▸ **Stored data**:

★ ★ ★

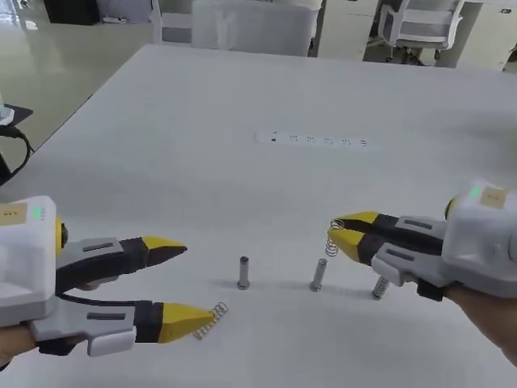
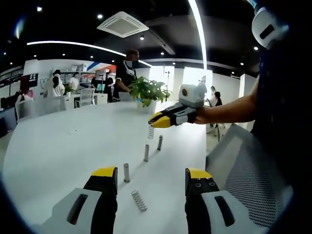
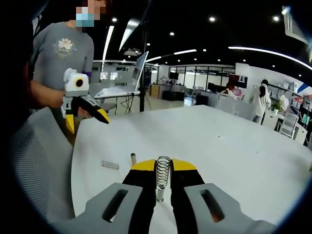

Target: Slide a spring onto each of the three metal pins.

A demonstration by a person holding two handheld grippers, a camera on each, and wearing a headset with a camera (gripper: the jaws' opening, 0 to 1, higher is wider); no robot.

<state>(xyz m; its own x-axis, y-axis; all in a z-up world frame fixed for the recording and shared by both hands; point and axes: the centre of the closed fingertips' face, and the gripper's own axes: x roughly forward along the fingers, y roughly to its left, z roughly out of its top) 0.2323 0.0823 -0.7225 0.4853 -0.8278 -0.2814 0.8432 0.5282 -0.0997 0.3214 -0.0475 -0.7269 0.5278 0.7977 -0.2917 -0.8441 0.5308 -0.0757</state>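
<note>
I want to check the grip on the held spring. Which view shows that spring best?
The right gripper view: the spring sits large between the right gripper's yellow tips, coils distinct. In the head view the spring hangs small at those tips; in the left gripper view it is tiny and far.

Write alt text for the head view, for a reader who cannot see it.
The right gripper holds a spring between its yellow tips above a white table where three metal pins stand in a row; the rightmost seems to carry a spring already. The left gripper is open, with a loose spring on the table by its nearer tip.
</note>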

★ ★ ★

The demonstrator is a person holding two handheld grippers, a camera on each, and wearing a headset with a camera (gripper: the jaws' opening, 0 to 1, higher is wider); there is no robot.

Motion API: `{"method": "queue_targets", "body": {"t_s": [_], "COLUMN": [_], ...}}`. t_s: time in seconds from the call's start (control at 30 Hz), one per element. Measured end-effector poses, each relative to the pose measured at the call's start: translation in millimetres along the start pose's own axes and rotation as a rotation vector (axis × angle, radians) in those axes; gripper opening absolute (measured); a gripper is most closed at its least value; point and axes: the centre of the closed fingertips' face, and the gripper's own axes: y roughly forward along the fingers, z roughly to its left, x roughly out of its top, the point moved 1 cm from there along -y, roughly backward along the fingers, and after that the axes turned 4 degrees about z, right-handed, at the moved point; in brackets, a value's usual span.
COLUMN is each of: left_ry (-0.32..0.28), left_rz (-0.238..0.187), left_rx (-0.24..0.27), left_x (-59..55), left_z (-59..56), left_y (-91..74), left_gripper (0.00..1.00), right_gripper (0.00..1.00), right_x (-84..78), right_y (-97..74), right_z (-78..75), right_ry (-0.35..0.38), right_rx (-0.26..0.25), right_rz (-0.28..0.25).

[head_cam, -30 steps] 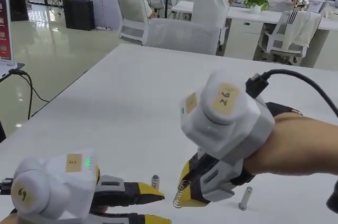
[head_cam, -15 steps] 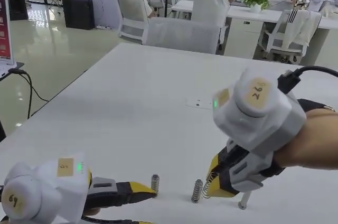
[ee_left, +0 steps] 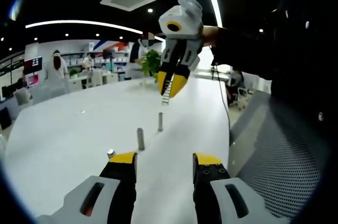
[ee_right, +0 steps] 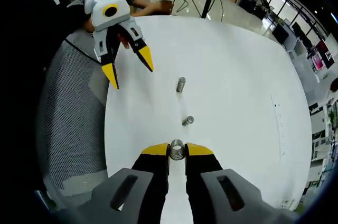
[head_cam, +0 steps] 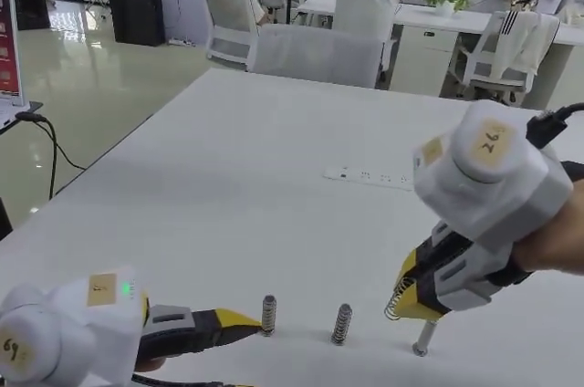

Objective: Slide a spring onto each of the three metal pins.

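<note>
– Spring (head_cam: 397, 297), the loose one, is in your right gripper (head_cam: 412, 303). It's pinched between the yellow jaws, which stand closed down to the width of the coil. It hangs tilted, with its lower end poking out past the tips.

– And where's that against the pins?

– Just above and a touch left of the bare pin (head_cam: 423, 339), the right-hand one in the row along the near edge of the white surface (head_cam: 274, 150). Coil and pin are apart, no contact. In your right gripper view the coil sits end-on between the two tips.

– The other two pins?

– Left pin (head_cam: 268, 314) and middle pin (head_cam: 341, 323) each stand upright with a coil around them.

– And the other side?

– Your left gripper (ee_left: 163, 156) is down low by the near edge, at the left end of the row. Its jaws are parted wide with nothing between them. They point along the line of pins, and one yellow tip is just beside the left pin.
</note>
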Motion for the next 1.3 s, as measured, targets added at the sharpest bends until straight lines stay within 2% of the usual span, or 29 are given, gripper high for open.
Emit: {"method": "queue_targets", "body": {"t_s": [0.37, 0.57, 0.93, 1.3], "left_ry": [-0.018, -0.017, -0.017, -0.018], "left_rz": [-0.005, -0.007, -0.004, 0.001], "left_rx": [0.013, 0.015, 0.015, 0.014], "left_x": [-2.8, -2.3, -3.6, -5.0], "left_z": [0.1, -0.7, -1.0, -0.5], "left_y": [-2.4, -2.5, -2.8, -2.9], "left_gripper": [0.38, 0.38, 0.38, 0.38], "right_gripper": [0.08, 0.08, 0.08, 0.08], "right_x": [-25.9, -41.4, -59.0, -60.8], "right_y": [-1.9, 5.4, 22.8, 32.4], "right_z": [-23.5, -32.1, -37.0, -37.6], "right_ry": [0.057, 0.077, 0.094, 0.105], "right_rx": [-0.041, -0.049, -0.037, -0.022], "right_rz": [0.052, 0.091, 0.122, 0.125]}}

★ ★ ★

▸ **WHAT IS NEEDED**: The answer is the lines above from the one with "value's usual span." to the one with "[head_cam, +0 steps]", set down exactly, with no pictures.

▸ **EXERCISE OUTPUT**:
Motion API: `{"method": "queue_targets", "body": {"t_s": [_], "COLUMN": [_], ...}}`. t_s: time in seconds from the call's start (control at 30 Hz), one per element. Measured end-effector poses, each relative to the pose measured at the call's start: translation in millimetres along the start pose's own axes and rotation as a rotation vector (axis × angle, radians) in those axes; gripper opening absolute (measured); a gripper is most closed at its least value; point and axes: the centre of the closed fingertips' face, and the gripper's own axes: y roughly forward along the fingers, z roughly to its left, x roughly out of its top, the point moved 1 cm from there along -y, roughly backward along the fingers, and after that the axes turned 4 degrees about z, right-handed, at the moved point; in brackets, a value's usual span.
COLUMN is each of: left_ry (-0.32..0.28), left_rz (-0.238..0.187), left_rx (-0.24..0.27), left_x (-59..55), left_z (-59..56), left_y (-91..74), left_gripper (0.00..1.00), right_gripper (0.00..1.00), right_x (-84..78), right_y (-97..74), right_z (-78..75), right_ry (-0.35..0.38), right_rx (-0.26..0.25), right_rz (-0.28..0.25).

[head_cam, -30 steps] 
[head_cam, -15 steps] 
[ee_left, +0 steps] 
[ee_right, +0 steps] 
[head_cam, +0 steps] 

This concludes the exercise.